(Beginning of Dataset section)

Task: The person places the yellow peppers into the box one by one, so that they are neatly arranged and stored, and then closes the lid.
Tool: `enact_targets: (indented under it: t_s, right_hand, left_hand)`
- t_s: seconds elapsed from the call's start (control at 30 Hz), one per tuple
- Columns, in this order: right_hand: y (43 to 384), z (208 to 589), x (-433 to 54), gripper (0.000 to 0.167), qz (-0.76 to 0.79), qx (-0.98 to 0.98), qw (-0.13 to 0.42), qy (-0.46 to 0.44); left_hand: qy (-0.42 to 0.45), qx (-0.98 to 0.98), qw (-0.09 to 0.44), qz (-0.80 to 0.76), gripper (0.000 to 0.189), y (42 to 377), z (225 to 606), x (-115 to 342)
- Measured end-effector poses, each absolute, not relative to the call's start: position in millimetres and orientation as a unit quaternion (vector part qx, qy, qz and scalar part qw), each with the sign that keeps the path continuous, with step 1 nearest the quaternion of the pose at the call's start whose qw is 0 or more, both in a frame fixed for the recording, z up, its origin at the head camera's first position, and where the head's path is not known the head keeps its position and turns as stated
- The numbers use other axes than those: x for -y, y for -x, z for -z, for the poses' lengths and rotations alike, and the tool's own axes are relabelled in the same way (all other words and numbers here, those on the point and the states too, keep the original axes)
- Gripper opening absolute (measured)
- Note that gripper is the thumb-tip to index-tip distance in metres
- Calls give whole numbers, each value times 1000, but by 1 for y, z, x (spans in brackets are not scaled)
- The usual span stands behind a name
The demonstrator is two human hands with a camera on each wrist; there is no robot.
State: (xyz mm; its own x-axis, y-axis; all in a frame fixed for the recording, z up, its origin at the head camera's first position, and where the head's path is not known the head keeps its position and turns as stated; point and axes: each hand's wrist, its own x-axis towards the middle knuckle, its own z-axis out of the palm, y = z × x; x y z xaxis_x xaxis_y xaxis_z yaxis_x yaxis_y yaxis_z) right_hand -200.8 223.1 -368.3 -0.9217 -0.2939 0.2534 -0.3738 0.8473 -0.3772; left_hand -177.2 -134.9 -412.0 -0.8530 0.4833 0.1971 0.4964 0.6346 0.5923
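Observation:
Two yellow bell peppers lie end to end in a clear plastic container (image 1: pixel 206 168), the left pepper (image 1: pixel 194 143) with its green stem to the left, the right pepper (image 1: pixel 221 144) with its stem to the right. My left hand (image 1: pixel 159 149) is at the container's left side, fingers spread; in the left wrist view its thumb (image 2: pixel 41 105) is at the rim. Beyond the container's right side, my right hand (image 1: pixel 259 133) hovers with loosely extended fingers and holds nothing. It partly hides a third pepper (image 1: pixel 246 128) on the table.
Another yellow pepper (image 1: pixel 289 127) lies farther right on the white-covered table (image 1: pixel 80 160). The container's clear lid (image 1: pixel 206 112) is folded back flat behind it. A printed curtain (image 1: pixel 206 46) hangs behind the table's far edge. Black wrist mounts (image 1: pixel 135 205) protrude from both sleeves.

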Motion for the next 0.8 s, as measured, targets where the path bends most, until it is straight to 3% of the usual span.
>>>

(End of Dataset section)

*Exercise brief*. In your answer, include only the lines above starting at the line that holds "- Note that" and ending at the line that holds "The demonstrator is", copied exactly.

*Your response*.
- Note that gripper is the thumb-tip to index-tip distance in metres
- Calls give whole numbers, each value times 1000, but by 1 for y, z, x (spans in brackets are not scaled)
- The usual span stands behind a name
The demonstrator is two human hands with a camera on each wrist; there is no robot.

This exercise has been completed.